> Task to carry out:
With the images left out, print every entry that follows exactly.
---
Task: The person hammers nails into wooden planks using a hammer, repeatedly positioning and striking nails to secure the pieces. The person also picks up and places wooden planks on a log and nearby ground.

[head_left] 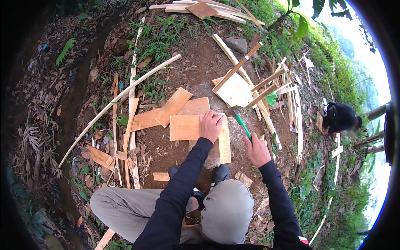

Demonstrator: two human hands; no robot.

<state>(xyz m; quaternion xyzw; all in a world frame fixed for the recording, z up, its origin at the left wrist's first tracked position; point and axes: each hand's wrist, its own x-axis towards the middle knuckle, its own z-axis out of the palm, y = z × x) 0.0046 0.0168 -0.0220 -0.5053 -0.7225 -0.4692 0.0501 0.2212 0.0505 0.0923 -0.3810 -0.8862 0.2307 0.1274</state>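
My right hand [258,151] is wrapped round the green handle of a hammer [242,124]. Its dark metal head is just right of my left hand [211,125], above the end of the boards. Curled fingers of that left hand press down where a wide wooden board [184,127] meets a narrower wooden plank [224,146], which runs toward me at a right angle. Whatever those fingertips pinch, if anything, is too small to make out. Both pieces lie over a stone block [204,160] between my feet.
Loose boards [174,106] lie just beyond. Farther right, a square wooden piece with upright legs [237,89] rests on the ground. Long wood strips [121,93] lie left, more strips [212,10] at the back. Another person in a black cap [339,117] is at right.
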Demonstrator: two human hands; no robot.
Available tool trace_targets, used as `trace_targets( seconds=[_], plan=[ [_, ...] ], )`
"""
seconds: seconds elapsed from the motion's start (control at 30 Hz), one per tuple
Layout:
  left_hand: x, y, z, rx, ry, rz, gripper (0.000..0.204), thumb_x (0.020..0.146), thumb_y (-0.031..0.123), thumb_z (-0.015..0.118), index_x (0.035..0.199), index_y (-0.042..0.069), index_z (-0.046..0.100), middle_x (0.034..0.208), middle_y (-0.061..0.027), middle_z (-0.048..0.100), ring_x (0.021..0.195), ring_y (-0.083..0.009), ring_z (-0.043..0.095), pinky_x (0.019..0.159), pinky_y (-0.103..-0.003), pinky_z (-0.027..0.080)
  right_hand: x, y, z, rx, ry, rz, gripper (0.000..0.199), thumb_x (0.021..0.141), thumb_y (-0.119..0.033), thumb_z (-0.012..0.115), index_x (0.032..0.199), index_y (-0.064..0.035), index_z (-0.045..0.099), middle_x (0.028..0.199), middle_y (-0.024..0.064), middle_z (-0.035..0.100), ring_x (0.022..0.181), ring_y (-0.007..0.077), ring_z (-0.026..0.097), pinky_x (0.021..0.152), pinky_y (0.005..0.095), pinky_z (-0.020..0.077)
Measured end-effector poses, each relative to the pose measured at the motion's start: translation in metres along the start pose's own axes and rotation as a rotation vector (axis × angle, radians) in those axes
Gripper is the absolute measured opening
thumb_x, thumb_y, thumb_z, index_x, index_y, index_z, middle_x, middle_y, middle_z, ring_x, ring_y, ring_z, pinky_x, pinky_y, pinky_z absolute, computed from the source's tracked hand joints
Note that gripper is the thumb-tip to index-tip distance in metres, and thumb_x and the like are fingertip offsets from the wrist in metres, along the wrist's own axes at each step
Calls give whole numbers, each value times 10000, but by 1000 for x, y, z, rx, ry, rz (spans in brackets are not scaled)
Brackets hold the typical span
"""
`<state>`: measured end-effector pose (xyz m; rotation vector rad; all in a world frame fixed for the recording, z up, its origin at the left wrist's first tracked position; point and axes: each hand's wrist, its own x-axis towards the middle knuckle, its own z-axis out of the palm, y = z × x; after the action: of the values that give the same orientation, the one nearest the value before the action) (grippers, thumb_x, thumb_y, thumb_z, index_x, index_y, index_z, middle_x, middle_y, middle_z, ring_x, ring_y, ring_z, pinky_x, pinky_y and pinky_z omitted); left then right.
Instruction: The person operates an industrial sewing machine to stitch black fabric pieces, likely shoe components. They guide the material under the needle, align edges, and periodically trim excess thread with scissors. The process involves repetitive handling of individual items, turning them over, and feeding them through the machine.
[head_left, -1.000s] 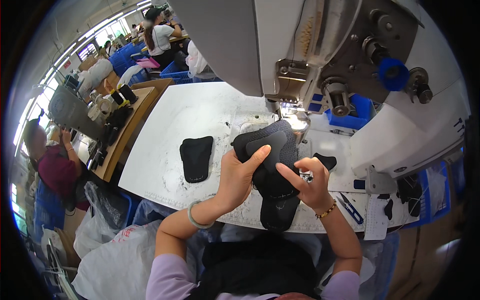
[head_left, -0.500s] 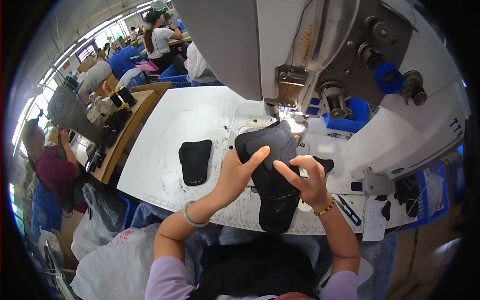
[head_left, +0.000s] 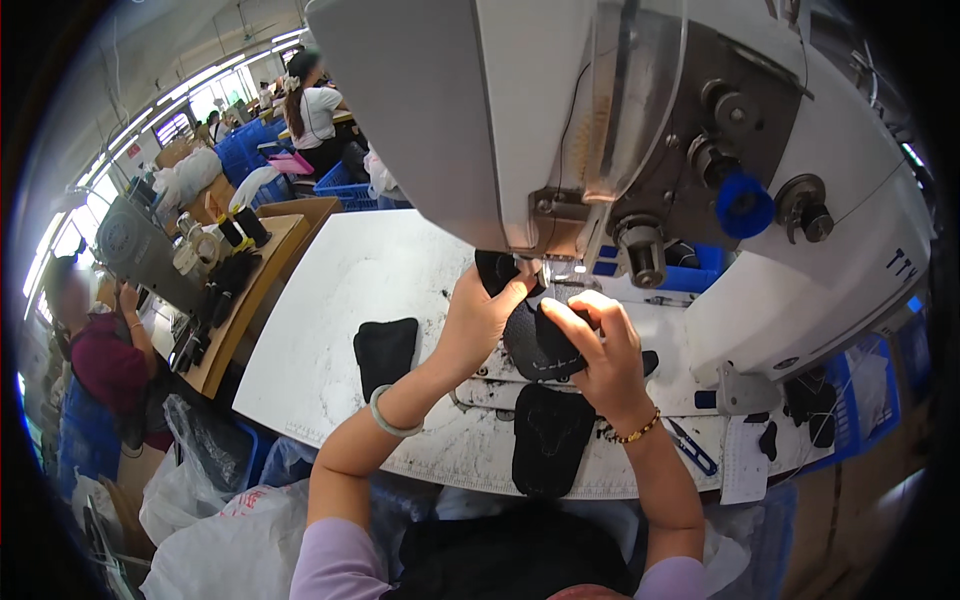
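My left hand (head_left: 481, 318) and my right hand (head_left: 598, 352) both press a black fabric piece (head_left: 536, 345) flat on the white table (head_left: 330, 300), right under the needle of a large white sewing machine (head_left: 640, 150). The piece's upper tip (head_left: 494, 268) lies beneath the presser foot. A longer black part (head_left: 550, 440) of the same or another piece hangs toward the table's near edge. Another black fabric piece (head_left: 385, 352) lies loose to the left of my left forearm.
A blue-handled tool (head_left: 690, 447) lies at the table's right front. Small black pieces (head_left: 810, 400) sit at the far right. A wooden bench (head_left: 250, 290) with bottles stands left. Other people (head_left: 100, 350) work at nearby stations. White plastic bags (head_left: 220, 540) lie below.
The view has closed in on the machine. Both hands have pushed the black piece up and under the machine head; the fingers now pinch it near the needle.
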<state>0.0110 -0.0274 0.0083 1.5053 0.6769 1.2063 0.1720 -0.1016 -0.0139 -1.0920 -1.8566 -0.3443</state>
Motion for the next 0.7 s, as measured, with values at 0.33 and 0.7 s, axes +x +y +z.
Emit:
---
> Task output:
Task: The person hammers nails into wooden planks using a hammer, repeatedly positioning and striking nails to secure the pieces. The person also picks up and places wooden planks on a log and nearby ground.

[head_left] 

Demonstrator: two human hands; no robot.

<state>(xyz m; quaternion xyzw; all in a world frame fixed for the recording, z up, its origin at the left wrist's first tracked position; point and axes: each hand's wrist, its own x-axis towards the middle knuckle, its own z-axis out of the palm, y = z × x) 0.0046 0.0168 -0.0220 -0.5053 -0.7225 -0.4692 0.0501 0.2212 0.0505 0.0923 -0.3810 -0.8862 0.2307 0.1274</state>
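My right hand [258,151] is wrapped round the green handle of a hammer [242,124]. Its dark metal head is just right of my left hand [211,125], above the end of the boards. Curled fingers of that left hand press down where a wide wooden board [184,127] meets a narrower wooden plank [224,146], which runs toward me at a right angle. Whatever those fingertips pinch, if anything, is too small to make out. Both pieces lie over a stone block [204,160] between my feet.
Loose boards [174,106] lie just beyond. Farther right, a square wooden piece with upright legs [237,89] rests on the ground. Long wood strips [121,93] lie left, more strips [212,10] at the back. Another person in a black cap [339,117] is at right.
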Demonstrator: two human hands; no robot.
Available tool trace_targets, used as `trace_targets( seconds=[_], plan=[ [_, ...] ], )`
"""
seconds: seconds elapsed from the motion's start (control at 30 Hz), one per tuple
Layout:
  left_hand: x, y, z, rx, ry, rz, gripper (0.000..0.204), thumb_x (0.020..0.146), thumb_y (-0.031..0.123), thumb_z (-0.015..0.118), index_x (0.035..0.199), index_y (-0.042..0.069), index_z (-0.046..0.100), middle_x (0.034..0.208), middle_y (-0.061..0.027), middle_z (-0.048..0.100), ring_x (0.021..0.195), ring_y (-0.083..0.009), ring_z (-0.043..0.095), pinky_x (0.019..0.159), pinky_y (-0.103..-0.003), pinky_z (-0.027..0.080)
  right_hand: x, y, z, rx, ry, rz, gripper (0.000..0.199), thumb_x (0.021..0.141), thumb_y (-0.119..0.033), thumb_z (-0.012..0.115), index_x (0.032..0.199), index_y (-0.064..0.035), index_z (-0.045..0.099), middle_x (0.028..0.199), middle_y (-0.024..0.064), middle_z (-0.035..0.100), ring_x (0.022..0.181), ring_y (-0.007..0.077), ring_z (-0.026..0.097), pinky_x (0.021..0.152), pinky_y (0.005..0.095), pinky_z (-0.020..0.077)
Measured end-effector poses, each relative to the pose measured at the motion's start: translation in metres along the start pose's own axes and rotation as a rotation vector (axis × angle, radians) in those axes
Gripper is the absolute measured opening
thumb_x, thumb_y, thumb_z, index_x, index_y, index_z, middle_x, middle_y, middle_z, ring_x, ring_y, ring_z, pinky_x, pinky_y, pinky_z absolute, computed from the source's tracked hand joints
Note that gripper is the thumb-tip to index-tip distance in metres, and thumb_x and the like are fingertip offsets from the wrist in metres, along the wrist's own axes at each step
Calls give whole numbers, each value times 10000, but by 1000 for x, y, z, rx, ry, rz (spans in brackets are not scaled)
Brackets hold the typical span
"""
`<state>`: measured end-effector pose (xyz m; rotation vector rad; all in a world frame fixed for the recording, z up, its origin at the left wrist's first tracked position; point and axes: each hand's wrist, its own x-axis towards the middle knuckle, its own z-axis out of the palm, y = z × x; after the action: of the values that give the same orientation, the one nearest the value before the action) (grippers, thumb_x, thumb_y, thumb_z, index_x, index_y, index_z, middle_x, middle_y, middle_z, ring_x, ring_y, ring_z, pinky_x, pinky_y and pinky_z omitted); left then right.
Instruction: The person operates an industrial sewing machine to stitch black fabric pieces, likely shoe components. They guide the material under the needle, align edges, and periodically trim excess thread with scissors. The process involves repetitive handling of individual items, turning them over, and feeding them through the machine.
[head_left, -1.000s] 
[head_left, -0.500s] 
[head_left, +0.000s] 
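My left hand (head_left: 481, 318) and my right hand (head_left: 598, 352) both press a black fabric piece (head_left: 536, 345) flat on the white table (head_left: 330, 300), right under the needle of a large white sewing machine (head_left: 640, 150). The piece's upper tip (head_left: 494, 268) lies beneath the presser foot. A longer black part (head_left: 550, 440) of the same or another piece hangs toward the table's near edge. Another black fabric piece (head_left: 385, 352) lies loose to the left of my left forearm.
A blue-handled tool (head_left: 690, 447) lies at the table's right front. Small black pieces (head_left: 810, 400) sit at the far right. A wooden bench (head_left: 250, 290) with bottles stands left. Other people (head_left: 100, 350) work at nearby stations. White plastic bags (head_left: 220, 540) lie below.
The view has closed in on the machine. Both hands have pushed the black piece up and under the machine head; the fingers now pinch it near the needle.
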<state>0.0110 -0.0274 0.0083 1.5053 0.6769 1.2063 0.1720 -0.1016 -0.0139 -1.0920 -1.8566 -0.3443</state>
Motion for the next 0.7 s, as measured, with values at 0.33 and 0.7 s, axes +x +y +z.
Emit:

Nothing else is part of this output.